Rule 404(b), F.R.E. only requires that "the prosecution . . . provide reasonable notice in advance of trial . . . of the general nature of any such evidence it intends to introduce at trial." This has been done, and as a result, defendant's request as to this issue is DENIED as being moot.

9. Defendant's Request For Disclosure Of Rule 807, F.R.E. "Residual Exception" Statements:

The government has stated that it "has no evidence that might theoretically be admissible under Rule 807 that it intends to offer at trial." (Docket #69, p. 8). Based on this representation, the defendant's request is DENIED on the basis that it is moot.

10. Defendant's Request To Join In Co-Defendants' Motions:

The defendant advises that he "adopts and requests to join in any motions brought by his co-defendants which apply to him." (Docket #59, p. 24, ¶ 42).

This request is GRANTED with the further directive and finding that the decision made by this Court as to each of the co-defendant's requests contained in the omnibus motion in which this defendant joins shall also be deemed to be the finding and Order of this Court as to the defendant herein.

11. Defendant's Request To Be Permitted "To Bring Additional Motions:"

The defendant seeks permission "to bring additional motions based on responses the government provides to [his omnibus] motion before the Court." (Docket #59, p. 24, ¶ 43).

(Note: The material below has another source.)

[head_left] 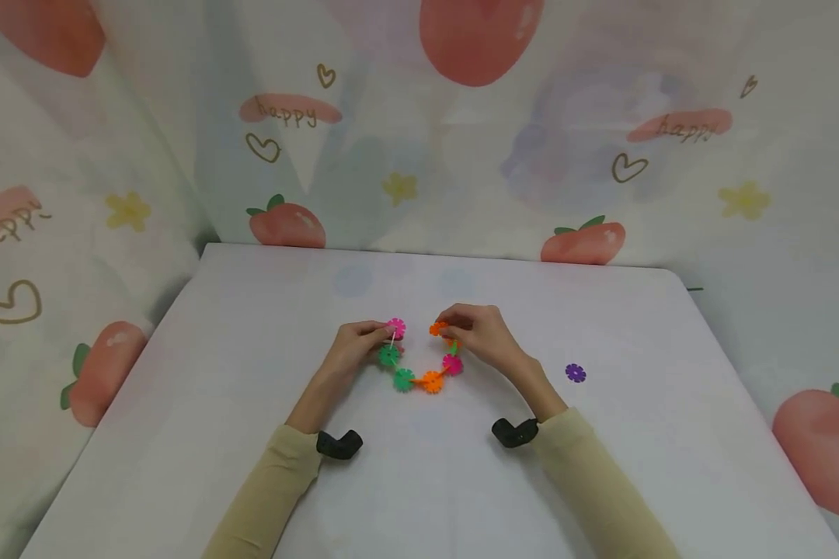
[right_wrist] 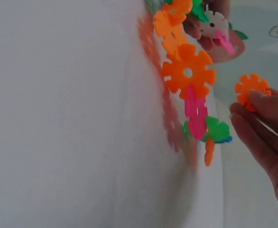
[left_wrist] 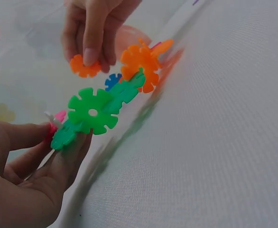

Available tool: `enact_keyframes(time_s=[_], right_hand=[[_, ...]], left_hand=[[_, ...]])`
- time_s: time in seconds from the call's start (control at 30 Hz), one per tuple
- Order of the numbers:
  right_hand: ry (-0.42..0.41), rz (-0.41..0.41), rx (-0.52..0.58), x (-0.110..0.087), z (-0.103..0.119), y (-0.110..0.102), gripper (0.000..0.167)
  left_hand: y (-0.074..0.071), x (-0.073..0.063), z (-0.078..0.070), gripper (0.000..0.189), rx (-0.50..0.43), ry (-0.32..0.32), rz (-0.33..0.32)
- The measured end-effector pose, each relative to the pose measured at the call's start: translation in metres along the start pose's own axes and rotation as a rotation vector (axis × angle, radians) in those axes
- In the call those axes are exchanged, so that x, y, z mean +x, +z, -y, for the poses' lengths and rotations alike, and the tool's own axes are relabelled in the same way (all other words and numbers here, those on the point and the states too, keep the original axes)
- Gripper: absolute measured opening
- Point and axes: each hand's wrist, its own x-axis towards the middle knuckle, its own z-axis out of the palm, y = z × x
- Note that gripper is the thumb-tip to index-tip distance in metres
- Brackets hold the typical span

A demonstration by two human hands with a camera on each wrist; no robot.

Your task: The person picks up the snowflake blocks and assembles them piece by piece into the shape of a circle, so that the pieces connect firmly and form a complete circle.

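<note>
A curved chain of notched plastic snowflake discs (head_left: 432, 382), in green, orange, pink, white and blue, lies between the hands in the head view. My left hand (head_left: 349, 349) grips the chain's left end, around the green and white discs, with a pink disc (head_left: 396, 327) at the tip. Between thumb and fingers, my right hand (head_left: 488, 338) pinches a single orange disc (right_wrist: 252, 91). In both wrist views that disc looks apart from the chain. Close under the right hand is the chain's other end, with a green disc (right_wrist: 217, 129) and a blue disc (left_wrist: 113, 82).
A loose purple disc (head_left: 576, 373) lies on the white tabletop (head_left: 405, 489), right of the right hand. Fabric printed with fruit and hearts (head_left: 461, 171) hangs behind the table and along its sides. Black wrist mounts (head_left: 339, 445) sit at both cuffs.
</note>
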Motion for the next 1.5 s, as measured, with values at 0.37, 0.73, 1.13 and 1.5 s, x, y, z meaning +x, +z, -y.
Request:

This request is GRANTED subject to the limitations as contained in the aforesaid quote.

Therefore, it is hereby ORDERED pursuant to 28 U.S.C. § 636(b)(1) that:

This Decision and Order be filed with the Clerk of the Court.

ANY OBJECTIONS to this Decision and Order must be filed with the Clerk of this Court within ten (10) days after receipt of a copy of this Decision and Order in accordance with the above statute, Fed. R. Crim. P. 58(g)(2) and Local Rule 58.2.

The district judge will ordinarily refuse to consider de novo, arguments, case law and/or evidentiary material which could have been, but were not presented to the magistrate judge in the first instance. See, e.g., Patterson-Leitch Co., Inc. v. Massachusetts Municipal Wholesale Electric Co., 840 F.2d 985 (1st Cir. 1988). Failure to file objections within the specified time or to request an extension of such time waives the right to appeal the District Judge's Order. Thomas v. Arn, 474 U.S. 140 (1985); Wesolek, et al. v. Canadair Ltd., et al., 838 F.2d 55 (2d Cir. 1988).

The parties are reminded that, pursuant to Rule 58.2 of the Local Rules for the Western District of New York, "written objections shall specifically identify the portions of the proposed findings and recommendations to which objection is made and the basis for such objection and shall be supported by legal authority." Failure to comply with the provisions of Rule 58.2, or with the similar provisions of Rule 58.2

(concerning objections to a Magistrate Judge's Decision and Order), may result in the District Judge's refusal to consider the objection.